Task statement: Copy each line of the data below exactly, leaving out pictures.

Dataset excerpt:

·····

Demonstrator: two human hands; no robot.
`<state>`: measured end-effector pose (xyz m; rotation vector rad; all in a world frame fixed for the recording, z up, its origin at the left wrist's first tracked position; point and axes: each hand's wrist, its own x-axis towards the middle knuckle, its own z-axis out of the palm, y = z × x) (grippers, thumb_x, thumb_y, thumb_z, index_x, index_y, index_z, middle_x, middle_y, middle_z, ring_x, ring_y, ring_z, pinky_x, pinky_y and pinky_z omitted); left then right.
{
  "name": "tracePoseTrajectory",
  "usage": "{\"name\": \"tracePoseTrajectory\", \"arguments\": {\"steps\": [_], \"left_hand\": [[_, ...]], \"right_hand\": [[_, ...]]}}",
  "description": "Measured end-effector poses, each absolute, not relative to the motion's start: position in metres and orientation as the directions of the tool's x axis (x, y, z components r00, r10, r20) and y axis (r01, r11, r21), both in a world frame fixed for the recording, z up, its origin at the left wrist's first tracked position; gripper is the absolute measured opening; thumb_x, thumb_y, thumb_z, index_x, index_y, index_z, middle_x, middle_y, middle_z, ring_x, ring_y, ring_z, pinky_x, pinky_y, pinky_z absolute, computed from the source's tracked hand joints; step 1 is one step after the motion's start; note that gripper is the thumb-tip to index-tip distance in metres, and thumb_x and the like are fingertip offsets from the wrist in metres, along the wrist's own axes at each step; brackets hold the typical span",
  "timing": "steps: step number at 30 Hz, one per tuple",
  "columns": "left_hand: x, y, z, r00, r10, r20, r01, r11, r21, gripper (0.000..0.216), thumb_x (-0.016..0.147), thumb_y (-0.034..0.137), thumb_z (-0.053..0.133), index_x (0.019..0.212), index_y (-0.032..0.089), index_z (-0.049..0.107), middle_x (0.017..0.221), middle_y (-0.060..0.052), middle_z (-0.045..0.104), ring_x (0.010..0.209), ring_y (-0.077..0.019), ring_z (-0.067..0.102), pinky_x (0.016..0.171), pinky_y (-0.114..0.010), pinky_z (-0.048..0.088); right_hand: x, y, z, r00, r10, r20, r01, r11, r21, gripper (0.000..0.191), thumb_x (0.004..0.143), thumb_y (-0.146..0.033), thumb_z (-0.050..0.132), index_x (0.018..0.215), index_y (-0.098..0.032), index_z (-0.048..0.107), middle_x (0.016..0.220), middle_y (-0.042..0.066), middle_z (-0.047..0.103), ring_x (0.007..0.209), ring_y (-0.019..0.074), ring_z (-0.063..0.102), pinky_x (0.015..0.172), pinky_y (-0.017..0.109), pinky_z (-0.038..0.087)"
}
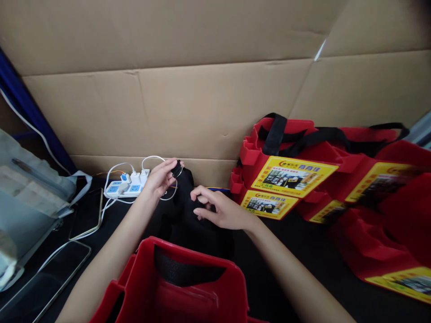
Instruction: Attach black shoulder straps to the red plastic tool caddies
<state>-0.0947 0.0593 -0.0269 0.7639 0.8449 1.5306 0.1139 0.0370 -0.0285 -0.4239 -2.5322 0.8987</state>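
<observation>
My left hand pinches the end of a black strap, where a small metal ring shows at the fingertips. My right hand is beside that strap, half curled, its thumb and forefinger apart with nothing visible between them. Below both hands stands a red plastic tool box, its open top facing me. Black webbing passes across the slot in its back wall. Where the strap runs into the dark surface, its outline is hard to make out.
Stacked red tool boxes with black straps and yellow labels fill the right side. Left are a white power strip with plugs and cables, two phones and a grey plastic-wrapped bundle. Cardboard walls the back.
</observation>
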Motion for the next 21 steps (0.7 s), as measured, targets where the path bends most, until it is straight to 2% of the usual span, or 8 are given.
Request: {"name": "tracePoseTrajectory", "arguments": {"steps": [3,7,9,11,12,14,16,21], "left_hand": [[-0.092,0.053,-0.019,-0.128,0.989,0.075,-0.457,-0.126,0.881,0.022,0.073,0.016,0.066,0.093,0.014,0.059,0.087,-0.005,0.069,0.072,-0.0105,0.066,0.058,-0.015,0.051],[-0.082,0.037,-0.006,-0.003,0.979,0.205,-0.241,-0.199,0.950,0.032,0.068,0.019,0.071,0.097,0.012,0.061,0.091,-0.010,0.069,0.080,-0.0151,0.066,0.067,-0.021,0.052],[-0.076,0.028,-0.001,0.108,0.967,0.231,-0.164,-0.211,0.963,0.037,0.065,0.018,0.073,0.100,0.012,0.061,0.094,-0.010,0.068,0.078,-0.0152,0.066,0.065,-0.021,0.052],[-0.072,0.021,0.003,0.172,0.947,0.270,-0.153,-0.245,0.957,0.039,0.064,0.015,0.073,0.101,0.013,0.061,0.095,-0.010,0.068,0.078,-0.0151,0.066,0.065,-0.020,0.052],[-0.070,0.019,0.004,0.167,0.939,0.301,-0.169,-0.273,0.947,0.039,0.064,0.014,0.072,0.101,0.014,0.061,0.095,-0.009,0.068,0.080,-0.0159,0.066,0.066,-0.021,0.053],[-0.068,0.016,0.004,0.095,0.929,0.358,-0.211,-0.332,0.919,0.037,0.064,0.013,0.071,0.100,0.014,0.061,0.095,-0.009,0.068,0.087,-0.0189,0.065,0.068,-0.025,0.054],[-0.066,0.016,0.002,-0.005,0.926,0.377,-0.237,-0.367,0.899,0.035,0.064,0.014,0.070,0.098,0.014,0.061,0.095,-0.009,0.068,0.090,-0.0216,0.064,0.069,-0.028,0.055],[-0.058,0.022,-0.005,-0.108,0.928,0.356,-0.271,-0.372,0.888,0.030,0.064,0.014,0.069,0.093,0.014,0.062,0.094,-0.008,0.068,0.086,-0.0208,0.065,0.069,-0.028,0.055]], "right_hand": [[0.118,0.044,-0.026,-0.817,0.452,0.358,0.165,0.779,-0.605,0.023,0.084,-0.038,0.050,0.099,-0.021,0.047,0.085,0.002,0.052,0.070,0.0114,0.048,0.066,0.025,0.041],[0.118,0.054,-0.026,-0.549,0.628,0.551,0.125,0.714,-0.689,0.034,0.091,-0.046,0.029,0.100,-0.019,0.048,0.103,0.007,0.052,0.101,0.0167,0.049,0.090,0.034,0.038],[0.114,0.054,-0.029,-0.515,0.662,0.545,0.095,0.676,-0.731,0.034,0.086,-0.045,0.043,0.110,-0.021,0.043,0.112,0.007,0.051,0.108,0.0174,0.047,0.094,0.035,0.037],[0.110,0.051,-0.032,-0.589,0.642,0.490,0.075,0.647,-0.759,0.048,0.076,-0.039,0.061,0.115,-0.021,0.041,0.108,0.006,0.055,0.100,0.0175,0.053,0.090,0.035,0.041],[0.109,0.049,-0.032,-0.632,0.629,0.451,0.072,0.628,-0.775,0.046,0.074,-0.037,0.063,0.112,-0.020,0.044,0.100,0.004,0.058,0.092,0.0169,0.056,0.085,0.035,0.044],[0.108,0.044,-0.031,-0.695,0.616,0.370,0.091,0.586,-0.805,0.029,0.078,-0.038,0.058,0.096,-0.016,0.053,0.081,0.002,0.059,0.074,0.0143,0.057,0.071,0.031,0.047],[0.110,0.041,-0.027,-0.737,0.605,0.302,0.120,0.557,-0.822,0.026,0.080,-0.040,0.055,0.082,-0.014,0.056,0.070,0.001,0.057,0.063,0.0120,0.053,0.058,0.026,0.045],[0.124,0.038,-0.017,-0.787,0.581,0.209,0.144,0.502,-0.853,0.029,0.077,-0.040,0.058,0.080,-0.012,0.059,0.069,0.000,0.056,0.059,0.0096,0.047,0.049,0.021,0.036]]}}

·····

Reply to the task:
Demonstrator: two human hands; no robot.
`<state>`: measured end-effector pose (xyz m; rotation vector rad; all in a world frame fixed for the recording, z up, its origin at the left wrist's first tracked position; point and axes: each hand's wrist, its own x-axis towards the middle knuckle, its own z-axis out of the palm, y = z × x) (grippers, thumb_x, thumb_y, thumb_z, index_x, index_y, index_z, middle_x, middle_y, middle_z, ring_x, ring_y, ring_z, pinky_x, pinky_y and pinky_z omitted); left then right.
{
  "name": "tracePoseTrajectory",
  "usage": "{\"name\": \"tracePoseTrajectory\", \"arguments\": {\"steps\": [_], \"left_hand\": [[_, ...]], \"right_hand\": [[_, ...]]}}",
  "description": "Measured end-effector poses, each absolute, not relative to the motion's start: position in metres and orientation as the directions of the tool's x axis (x, y, z components r00, r10, r20) and y axis (r01, r11, r21), both in a world frame fixed for the recording, z up, its origin at the left wrist's first tracked position; gripper is the absolute measured opening; thumb_x, thumb_y, thumb_z, index_x, index_y, index_z, middle_x, middle_y, middle_z, ring_x, ring_y, ring_z, pinky_x, pinky_y, pinky_z absolute, computed from the source's tracked hand joints; step 1 is one step after the motion's start; note that gripper is the thumb-tip to index-tip distance in metres, and thumb_x and the like are fingertip offsets from the wrist in metres, along the wrist's own axes at each step; brackets hold the typical span",
  "timing": "steps: step number at 30 Hz, one per tuple",
  "columns": "left_hand: x, y, z, r00, r10, r20, r01, r11, r21, gripper (0.000..0.216), thumb_x (-0.016..0.147), thumb_y (-0.034..0.137), thumb_z (-0.053..0.133), index_x (0.019..0.212), index_y (-0.032..0.089), index_z (-0.049..0.107), middle_x (0.017..0.221), middle_y (-0.060..0.052), middle_z (-0.045..0.104), ring_x (0.010..0.209), ring_y (-0.077..0.019), ring_z (-0.067..0.102), pinky_x (0.016..0.171), pinky_y (-0.114..0.010), pinky_z (-0.048..0.088); right_hand: x, y, z, r00, r10, r20, r01, r11, r21, gripper (0.000..0.191), thumb_x (0.004..0.143), thumb_y (-0.146..0.033), thumb_z (-0.050..0.132), index_x (0.018..0.215), index_y (-0.098..0.032), index_z (-0.048..0.107), middle_x (0.016..0.220), middle_y (-0.042..0.066), middle_z (-0.047..0.103), ring_x (0.007..0.209), ring_y (-0.019..0.074), ring_z (-0.063..0.102), pinky_x (0.015..0.172), pinky_y (-0.017..0.109), pinky_z (-0.038..0.087)"
}
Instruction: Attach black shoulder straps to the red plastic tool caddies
<state>-0.0947 0.0593 -0.0269 0.7639 0.8449 1.5306 0.1139 0.0370 -0.0285 -0.4239 -2.5322 0.8987</state>
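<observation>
My left hand pinches the end of a black strap, where a small metal ring shows at the fingertips. My right hand is beside that strap, half curled, its thumb and forefinger apart with nothing visible between them. Below both hands stands a red plastic tool box, its open top facing me. Black webbing passes across the slot in its back wall. Where the strap runs into the dark surface, its outline is hard to make out.
Stacked red tool boxes with black straps and yellow labels fill the right side. Left are a white power strip with plugs and cables, two phones and a grey plastic-wrapped bundle. Cardboard walls the back.
</observation>
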Motion for the next 21 steps (0.7 s), as measured, targets where the path bends most, until it is straight to 2% of the usual span, or 8 are given.
Request: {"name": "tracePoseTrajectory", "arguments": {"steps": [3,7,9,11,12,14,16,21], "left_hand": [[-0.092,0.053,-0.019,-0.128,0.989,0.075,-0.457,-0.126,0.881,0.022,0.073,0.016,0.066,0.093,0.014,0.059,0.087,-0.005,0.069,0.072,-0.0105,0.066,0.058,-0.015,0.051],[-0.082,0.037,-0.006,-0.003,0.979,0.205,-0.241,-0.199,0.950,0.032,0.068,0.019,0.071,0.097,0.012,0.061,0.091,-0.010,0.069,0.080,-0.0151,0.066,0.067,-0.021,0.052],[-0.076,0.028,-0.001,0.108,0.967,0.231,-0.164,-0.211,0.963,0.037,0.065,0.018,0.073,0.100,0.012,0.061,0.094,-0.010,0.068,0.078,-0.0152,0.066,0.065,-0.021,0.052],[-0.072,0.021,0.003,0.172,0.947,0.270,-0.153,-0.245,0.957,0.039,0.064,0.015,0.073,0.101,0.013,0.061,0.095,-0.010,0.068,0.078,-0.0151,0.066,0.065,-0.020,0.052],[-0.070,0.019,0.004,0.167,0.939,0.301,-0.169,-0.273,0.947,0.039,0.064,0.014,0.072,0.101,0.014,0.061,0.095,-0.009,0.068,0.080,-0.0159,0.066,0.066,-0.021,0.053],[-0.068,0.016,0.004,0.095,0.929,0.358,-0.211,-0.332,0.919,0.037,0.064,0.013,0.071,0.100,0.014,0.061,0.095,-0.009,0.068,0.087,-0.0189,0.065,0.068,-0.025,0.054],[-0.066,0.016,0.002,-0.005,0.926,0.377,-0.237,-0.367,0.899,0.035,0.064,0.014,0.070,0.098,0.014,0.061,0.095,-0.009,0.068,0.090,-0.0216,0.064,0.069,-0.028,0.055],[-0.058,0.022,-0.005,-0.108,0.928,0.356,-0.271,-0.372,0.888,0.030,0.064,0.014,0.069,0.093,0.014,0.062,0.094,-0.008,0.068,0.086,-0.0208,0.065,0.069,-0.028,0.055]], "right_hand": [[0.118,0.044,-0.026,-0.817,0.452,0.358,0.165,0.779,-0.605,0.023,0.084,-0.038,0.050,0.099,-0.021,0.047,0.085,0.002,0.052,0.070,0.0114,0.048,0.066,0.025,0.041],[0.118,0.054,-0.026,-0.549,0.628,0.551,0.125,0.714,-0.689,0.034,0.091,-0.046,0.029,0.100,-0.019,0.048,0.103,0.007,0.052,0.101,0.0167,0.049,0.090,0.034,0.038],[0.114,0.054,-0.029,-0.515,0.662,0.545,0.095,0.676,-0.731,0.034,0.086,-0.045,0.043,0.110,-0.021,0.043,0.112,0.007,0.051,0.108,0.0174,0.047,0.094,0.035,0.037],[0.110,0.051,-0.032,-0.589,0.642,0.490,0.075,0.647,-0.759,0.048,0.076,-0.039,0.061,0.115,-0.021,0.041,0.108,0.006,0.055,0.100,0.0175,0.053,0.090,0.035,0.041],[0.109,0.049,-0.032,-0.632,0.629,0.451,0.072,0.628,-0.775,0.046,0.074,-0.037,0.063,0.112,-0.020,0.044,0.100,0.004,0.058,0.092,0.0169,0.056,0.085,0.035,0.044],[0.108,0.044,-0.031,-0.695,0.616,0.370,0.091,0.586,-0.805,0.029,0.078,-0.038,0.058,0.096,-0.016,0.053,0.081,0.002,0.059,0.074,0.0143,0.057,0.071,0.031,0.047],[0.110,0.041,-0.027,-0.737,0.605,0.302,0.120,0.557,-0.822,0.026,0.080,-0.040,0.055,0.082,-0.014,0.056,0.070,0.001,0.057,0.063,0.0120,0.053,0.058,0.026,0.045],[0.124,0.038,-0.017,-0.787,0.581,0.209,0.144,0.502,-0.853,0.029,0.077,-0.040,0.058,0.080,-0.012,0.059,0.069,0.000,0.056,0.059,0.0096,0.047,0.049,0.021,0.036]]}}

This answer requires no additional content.